It’s been a while since we’ve heard the term apartheid. Originally a term coined by white Dutch speaking settlers in South Africa to designate racial segregation (apartness), it was what Nelson Mandela stood against, ultimately prevailing over white supremacy there in the early 1990s. And we have it again, in the words of a friend of mine who recently visited Israel. Her description of a Palestinian market and how it was quarantined by Israeli soldiers was horrifying. And it’s an example of what Palestinians deal with on a daily basis and have done so for years.
Israel receives more foreign aid from the US than any other country in the world, three billion dollars a year, followed by Egypt, at about half that, annually (though probably not for long). And Israel has proved to be nothing more than a millstone around our neck. Our longstanding association with them has tainted us to an extent that nothing else possibly could amongst the Muslim world (except maybe for the wars we’re currently waging in two Muslim countries trying to recast them in our image). Israeli actions in the West Bank and the Gaza Strip have stood in the way of a meaningful peace for years. That’s not to say that Palestinians are blameless, but it’s clear that Israeli actions, particularly the recent drive to ‘settle’ certain areas in which Palestinians already live are the biggest roadblock to peace in the region today.

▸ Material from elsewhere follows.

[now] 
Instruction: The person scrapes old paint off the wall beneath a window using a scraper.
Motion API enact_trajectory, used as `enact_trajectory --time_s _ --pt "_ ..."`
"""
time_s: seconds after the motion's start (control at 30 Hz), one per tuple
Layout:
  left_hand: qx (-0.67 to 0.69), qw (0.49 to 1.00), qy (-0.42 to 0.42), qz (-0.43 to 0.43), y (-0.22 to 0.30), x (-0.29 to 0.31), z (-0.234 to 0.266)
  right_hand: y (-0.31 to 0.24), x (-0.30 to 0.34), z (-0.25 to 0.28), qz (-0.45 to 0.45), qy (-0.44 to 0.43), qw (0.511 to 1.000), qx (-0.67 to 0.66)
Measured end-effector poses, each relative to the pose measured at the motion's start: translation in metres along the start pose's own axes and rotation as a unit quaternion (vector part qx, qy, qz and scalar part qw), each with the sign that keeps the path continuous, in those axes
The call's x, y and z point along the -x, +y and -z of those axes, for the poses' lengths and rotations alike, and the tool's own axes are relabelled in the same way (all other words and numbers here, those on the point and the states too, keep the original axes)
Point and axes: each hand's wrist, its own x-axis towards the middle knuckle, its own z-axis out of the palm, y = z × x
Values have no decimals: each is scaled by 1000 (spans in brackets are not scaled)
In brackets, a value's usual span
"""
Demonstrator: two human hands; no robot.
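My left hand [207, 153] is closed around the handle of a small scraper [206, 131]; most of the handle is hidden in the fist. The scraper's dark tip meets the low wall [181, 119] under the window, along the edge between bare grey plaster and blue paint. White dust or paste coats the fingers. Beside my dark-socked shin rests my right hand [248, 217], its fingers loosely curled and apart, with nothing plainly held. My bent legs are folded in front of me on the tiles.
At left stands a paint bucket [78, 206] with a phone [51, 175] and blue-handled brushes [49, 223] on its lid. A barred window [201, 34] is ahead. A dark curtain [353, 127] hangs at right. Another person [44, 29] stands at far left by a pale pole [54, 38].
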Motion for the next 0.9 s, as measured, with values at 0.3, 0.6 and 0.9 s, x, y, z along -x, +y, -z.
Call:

So, Israel’s reviled and we’re footing part of their bill. To the tune of three billion dollars a year, the majority of which goes to arms purchases. In a day and age when our balance sheet looks like a vodoo priest made a sacrifice over it, conservatives are calling for the US to either end or significantly reduce foreign aid as we know it. But the funny thing is, not to Israel. They’re probably not going to lose any of their money. Of 87 Republican House freshmen, 65 signed a vow from the American Israel Public Affairs Committee (AIPAC) promising that they won’t make any cuts to the current levels of foreign aid to Israel. At a time when Republicans insist that all options are ‘on the table,’ to exempt any country, particularly Israel, is just plain foolish.
This is bad politics. This is bad foreign policy. This is bad for the budget. And this is bad morally. Say what you will about the Palestinians, but what Israel has done in recent years is morally unacceptable in terms of blocking peace. And we’re footing the bill. You and I, indirectly, are partially paying for the new apartheid in the Middle East.